As Keith explains, “Oftentimes the product itself, if it’s a standard consumable, is not the main determinant of the sale price. The sale price is driven by the channel.” Which channel you sell on, be it a marketplace, online store, or brick-and-mortar, is a huge factor in determining profitability.
But figuring out how each channel compares is not easy. The more channels you have, the more your data is spread out. Add on any extra apps you have, and now your data is even more disparate. That’s why integration tools like Webgility make all the difference. “[Webgility Intelligence] tells you the data by channel, by product, and pulls in all the fees,” Keith recommends. “It’s an incredibly powerful tool.”
Figuring out historical profits is important, but even more important is predicting your future profits, and if your business itself is on a profitable track. “In the accounting world,” Keith says, “business owners are always asking: What do I owe? What am I owed? How much money do I have? How much is going out and when? How much is going to come in and when? Coming in and when is the hardest predictor.”

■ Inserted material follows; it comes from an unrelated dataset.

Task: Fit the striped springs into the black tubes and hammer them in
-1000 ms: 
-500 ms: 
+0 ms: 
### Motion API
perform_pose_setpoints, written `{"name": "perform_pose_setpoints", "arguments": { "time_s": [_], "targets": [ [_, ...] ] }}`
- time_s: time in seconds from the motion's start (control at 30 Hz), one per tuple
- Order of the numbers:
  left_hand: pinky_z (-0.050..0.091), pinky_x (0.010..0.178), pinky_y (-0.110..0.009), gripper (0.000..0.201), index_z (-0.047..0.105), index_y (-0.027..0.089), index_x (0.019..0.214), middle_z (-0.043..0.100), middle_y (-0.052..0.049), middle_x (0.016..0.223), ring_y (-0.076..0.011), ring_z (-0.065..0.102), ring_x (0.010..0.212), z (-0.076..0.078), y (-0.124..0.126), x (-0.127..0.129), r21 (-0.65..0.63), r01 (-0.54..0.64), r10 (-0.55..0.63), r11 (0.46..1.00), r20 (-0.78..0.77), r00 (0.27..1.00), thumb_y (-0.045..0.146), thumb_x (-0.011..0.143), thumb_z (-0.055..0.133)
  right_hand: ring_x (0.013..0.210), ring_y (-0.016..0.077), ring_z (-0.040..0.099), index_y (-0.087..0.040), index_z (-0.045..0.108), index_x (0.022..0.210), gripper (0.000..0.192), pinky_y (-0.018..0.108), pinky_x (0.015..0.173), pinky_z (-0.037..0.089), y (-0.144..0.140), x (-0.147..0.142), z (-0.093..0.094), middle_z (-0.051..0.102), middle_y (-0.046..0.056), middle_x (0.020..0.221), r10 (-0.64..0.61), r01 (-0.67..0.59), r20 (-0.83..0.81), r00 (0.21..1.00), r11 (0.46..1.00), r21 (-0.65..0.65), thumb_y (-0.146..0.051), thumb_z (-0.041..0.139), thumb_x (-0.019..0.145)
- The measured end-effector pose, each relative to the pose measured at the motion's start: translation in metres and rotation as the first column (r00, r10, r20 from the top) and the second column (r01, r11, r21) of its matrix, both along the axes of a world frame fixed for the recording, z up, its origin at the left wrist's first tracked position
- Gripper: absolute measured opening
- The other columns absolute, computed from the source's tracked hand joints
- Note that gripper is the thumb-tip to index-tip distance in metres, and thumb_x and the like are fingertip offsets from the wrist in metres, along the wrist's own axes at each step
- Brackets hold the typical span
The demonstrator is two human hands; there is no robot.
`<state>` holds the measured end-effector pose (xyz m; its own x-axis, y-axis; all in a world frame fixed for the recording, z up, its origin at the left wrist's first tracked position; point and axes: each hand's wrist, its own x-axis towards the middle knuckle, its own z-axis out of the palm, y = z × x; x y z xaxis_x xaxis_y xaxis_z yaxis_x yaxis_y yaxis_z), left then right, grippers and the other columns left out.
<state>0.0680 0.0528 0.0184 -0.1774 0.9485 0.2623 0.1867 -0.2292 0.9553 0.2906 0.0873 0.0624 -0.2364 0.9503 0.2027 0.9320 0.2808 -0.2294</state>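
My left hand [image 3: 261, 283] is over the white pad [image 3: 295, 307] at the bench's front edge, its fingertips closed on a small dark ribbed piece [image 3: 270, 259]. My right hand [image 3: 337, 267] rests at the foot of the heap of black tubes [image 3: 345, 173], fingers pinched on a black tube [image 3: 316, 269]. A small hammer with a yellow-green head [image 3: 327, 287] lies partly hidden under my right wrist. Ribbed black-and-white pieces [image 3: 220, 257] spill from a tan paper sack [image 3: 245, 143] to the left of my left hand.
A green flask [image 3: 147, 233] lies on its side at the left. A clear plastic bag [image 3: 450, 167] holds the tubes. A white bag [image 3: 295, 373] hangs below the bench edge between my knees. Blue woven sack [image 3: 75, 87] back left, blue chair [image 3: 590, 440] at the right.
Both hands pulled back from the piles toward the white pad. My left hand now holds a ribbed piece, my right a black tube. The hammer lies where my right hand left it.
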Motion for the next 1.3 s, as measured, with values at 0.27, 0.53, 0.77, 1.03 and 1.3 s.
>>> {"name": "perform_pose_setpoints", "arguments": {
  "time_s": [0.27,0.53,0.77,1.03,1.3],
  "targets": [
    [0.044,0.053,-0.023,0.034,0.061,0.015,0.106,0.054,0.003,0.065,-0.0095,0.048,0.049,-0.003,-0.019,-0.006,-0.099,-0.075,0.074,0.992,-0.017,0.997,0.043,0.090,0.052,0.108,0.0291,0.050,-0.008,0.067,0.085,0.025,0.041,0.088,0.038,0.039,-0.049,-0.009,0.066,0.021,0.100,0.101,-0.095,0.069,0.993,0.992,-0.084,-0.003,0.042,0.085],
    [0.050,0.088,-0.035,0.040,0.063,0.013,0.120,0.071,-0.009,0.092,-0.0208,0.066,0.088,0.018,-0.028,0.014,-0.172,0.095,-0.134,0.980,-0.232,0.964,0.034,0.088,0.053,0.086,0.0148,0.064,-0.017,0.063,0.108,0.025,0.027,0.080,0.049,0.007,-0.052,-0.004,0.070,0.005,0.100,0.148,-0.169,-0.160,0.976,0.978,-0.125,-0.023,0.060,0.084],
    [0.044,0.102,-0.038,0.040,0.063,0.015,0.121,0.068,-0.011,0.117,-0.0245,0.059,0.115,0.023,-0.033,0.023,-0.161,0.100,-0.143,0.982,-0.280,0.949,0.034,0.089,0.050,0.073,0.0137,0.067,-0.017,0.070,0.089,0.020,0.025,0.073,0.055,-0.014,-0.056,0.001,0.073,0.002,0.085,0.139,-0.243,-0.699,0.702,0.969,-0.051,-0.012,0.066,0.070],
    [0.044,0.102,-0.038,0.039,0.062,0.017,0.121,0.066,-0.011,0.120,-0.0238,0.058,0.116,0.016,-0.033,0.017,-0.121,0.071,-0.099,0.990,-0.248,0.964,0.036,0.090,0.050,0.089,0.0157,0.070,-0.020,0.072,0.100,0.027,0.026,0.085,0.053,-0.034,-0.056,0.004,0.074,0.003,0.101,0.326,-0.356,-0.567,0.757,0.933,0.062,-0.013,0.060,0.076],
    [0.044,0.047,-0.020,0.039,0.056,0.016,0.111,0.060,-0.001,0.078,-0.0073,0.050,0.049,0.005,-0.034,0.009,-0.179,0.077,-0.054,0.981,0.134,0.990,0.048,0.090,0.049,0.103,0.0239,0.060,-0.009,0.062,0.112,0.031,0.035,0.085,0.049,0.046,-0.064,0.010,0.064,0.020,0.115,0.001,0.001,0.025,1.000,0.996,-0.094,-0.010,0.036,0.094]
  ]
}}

Keith continues, “That is the most difficult one to find because it’s a Ouija board, dartboard, and Magic 8-Ball all in one. Because of the changes caused by the pandemic, you cannot use this past year as a litmus test. You cannot use it as historical data because everything changed through the year. I think we’re even back to hoarding toilet paper now.”
Mario adds, “What started last year, the waves [of supply chain delays] are going to continue for the foreseeable future. That’s really what it is. The hoarding is really because of these supply chain challenges more than people being irrational.”
But the future is clear on one point, Keith says: “One thing that is not going to change is that people have to pivot and they have to go online in order to make any revenue stream whatsoever. Most of them went to Shopify or Amazon or somewhere similar and jumped into that. They’re not going to go, ‘Pandemic’s over. Okay, I’m not going to shop or sell online anymore.’ That’s a new reality.”